Not really – those are the things which the Dailymailexpressgraph whines about constantly. But in cash terms, the government gives TEN TIMES as much to “private” businesses as it spends in unemployment benefit and housing benefit. That’s the biggest elephant in the room, the government spends far, far more on such nonsense (PFI, windmills, bank bail outs, rent, consultancies – like CEBR, to return to Will’s comment at 4 – IT outsourcing, MoD procurement, Legal Aid, international aid, EU contributions and so on) than it does on eight million public sector workers (at least half of whom do important and worthwhile stuff).
uncle tom says:
MW..
Looky here..
http://en.wikipedia.org/wiki/File:UKExpenditure.svg
– Ten times??
mark wadsworth says:
UT, yes, I always used to accept the traditional method of splitting govt spending up into “NHS” “Welfare” “Defence” and so on, but a year or so ago the FT referred to an HM Treasury document which split it up by status of recipient, they did lots of little categories, but the main ones are
Private businesses £280 billion
Pensioners and welfare claimants £230 billion
Public sector salaries and pensions £170 billion
Overseas payments (e.g. EU)
Interest payments less interest received £10 billion.
I find this way of classifying it far more useful.

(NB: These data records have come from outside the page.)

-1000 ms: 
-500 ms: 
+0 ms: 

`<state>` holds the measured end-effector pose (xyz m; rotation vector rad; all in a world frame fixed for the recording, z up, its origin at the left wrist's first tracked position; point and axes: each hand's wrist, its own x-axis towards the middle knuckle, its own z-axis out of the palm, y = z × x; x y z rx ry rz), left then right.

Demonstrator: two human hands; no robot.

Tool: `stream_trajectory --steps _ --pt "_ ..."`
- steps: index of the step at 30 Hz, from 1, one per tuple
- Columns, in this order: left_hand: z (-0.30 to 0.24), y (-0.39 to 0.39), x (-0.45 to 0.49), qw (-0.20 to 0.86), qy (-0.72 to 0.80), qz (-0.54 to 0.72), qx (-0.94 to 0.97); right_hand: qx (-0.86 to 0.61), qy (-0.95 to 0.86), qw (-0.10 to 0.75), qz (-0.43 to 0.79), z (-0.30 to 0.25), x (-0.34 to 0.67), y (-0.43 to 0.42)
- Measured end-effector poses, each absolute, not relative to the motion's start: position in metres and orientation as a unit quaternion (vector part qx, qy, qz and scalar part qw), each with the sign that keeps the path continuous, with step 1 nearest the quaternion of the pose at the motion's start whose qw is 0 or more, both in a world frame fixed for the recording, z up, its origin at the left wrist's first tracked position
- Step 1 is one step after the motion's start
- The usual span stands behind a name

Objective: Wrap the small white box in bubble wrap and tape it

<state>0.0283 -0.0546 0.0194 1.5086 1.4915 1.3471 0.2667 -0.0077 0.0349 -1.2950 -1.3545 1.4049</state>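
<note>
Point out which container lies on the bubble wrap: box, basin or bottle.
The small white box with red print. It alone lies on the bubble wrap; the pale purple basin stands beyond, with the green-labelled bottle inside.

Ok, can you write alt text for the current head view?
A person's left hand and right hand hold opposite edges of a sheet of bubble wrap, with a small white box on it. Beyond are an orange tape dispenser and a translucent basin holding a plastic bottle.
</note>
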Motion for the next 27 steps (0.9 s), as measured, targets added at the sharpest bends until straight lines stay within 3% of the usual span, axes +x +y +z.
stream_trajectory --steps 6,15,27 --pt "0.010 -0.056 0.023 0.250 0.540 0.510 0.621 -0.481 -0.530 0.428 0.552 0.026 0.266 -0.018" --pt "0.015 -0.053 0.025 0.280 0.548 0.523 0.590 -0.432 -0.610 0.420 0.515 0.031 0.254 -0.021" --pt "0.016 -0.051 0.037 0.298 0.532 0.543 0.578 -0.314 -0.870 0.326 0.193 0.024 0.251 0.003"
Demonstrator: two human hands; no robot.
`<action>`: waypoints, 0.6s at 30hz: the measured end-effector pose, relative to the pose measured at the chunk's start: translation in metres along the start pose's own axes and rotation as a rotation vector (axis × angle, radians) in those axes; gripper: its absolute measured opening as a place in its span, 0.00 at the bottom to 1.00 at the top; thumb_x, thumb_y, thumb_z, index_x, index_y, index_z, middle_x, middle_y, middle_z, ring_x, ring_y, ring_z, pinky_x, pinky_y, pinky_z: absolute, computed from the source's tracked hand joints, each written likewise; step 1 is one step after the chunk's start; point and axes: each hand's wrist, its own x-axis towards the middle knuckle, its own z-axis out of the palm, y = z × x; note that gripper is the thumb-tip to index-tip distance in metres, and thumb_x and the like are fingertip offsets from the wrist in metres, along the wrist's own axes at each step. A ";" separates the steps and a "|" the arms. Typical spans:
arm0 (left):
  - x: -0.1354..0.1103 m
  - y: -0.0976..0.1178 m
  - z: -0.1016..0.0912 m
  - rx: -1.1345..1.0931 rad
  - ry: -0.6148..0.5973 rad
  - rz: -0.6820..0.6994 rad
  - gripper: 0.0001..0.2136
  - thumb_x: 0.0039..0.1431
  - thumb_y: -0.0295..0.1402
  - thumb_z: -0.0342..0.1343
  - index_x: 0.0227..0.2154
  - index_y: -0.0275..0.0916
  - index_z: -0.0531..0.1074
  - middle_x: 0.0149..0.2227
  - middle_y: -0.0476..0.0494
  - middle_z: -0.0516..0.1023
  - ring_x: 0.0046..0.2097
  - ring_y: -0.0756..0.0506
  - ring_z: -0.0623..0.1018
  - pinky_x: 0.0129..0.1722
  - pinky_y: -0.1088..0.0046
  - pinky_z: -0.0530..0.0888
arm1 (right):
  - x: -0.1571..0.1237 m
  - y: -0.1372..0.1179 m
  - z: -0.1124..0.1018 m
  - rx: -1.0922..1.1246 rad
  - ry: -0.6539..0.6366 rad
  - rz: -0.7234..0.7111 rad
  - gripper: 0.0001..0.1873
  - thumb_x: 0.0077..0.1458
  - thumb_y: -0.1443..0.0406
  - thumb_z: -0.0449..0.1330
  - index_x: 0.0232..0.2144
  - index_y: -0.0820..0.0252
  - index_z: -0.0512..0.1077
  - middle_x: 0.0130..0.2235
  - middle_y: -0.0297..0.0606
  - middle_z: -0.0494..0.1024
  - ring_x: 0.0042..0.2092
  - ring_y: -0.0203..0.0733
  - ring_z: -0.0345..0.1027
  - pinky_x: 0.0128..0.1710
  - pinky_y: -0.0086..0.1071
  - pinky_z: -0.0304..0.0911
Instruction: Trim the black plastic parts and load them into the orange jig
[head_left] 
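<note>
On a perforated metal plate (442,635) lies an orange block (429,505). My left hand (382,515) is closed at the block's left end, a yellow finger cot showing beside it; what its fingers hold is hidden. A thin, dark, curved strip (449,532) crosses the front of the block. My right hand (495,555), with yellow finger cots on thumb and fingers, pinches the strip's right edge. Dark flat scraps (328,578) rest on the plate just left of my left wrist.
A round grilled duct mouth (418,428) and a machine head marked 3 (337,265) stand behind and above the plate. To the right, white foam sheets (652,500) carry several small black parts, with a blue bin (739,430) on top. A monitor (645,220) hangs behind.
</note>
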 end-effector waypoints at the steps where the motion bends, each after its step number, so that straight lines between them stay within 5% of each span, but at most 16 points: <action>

For example the MoD budget can be split into salaries (half for MoD staff in Whitehall, half for actual soldiers) of about £10 billion and then £20 billion spent on wildly overpriced and badly functioning kit provided by private companies, aircraft carriers etc.
mark wadsworth says:
And rather more than half of pensions and welfare is pensions, unemployment benefit in narrow sense is only about £20 billion and real cost of housing benefit is about £10 billion (you can ignore nominal transfers between DWP and local councils). That’s how I get my ten to one ratio.
jack c says:
MW following on from your 10 to 1 comment – I’ve printed the DM article and intend to go into the local Ladbrokes/William Hill later today and ask what odds they will give me for house prices NOT to hit an all time high by 2015 – I’ve got £180 spare from a recent little windfall and I’m quite happy to place this as a bet.
mark wadsworth says:
Jack C, that sounds like fun. Tell us what odds they offer, assuming they’ll accept the bet.
Crunchy says:
12. Crunchy said…And on that subject, why are compensation payments sometimes far exceeding a person’s lifetime earning potential.
~ And how is that determined UT? ! suggest you rethink.
11. uncle tom said…(My point of course – is that you can’t bank a continuing housing shortage into any prediction..)
~ Not so easy is it UT.
dill says:
The thing that amazes me about the CEBR’S endless barage of b**ls**t, is the complete myopia to the social conditions that will prevail if housing costs continue to rise. Furthermore, those conditions will inevitably give rise to unrest, as already proven by the riots (and don’t BS me that 30 years of “property owning” has nothing to do with the discontent). The have cake and eat it brigade seem to be brainwashed into a miscomprehension of their own folly ie exclusion equals profit, but profit doesn’t equal recriminations. They will soon learn. But it seems they’re incapable of taking a hint.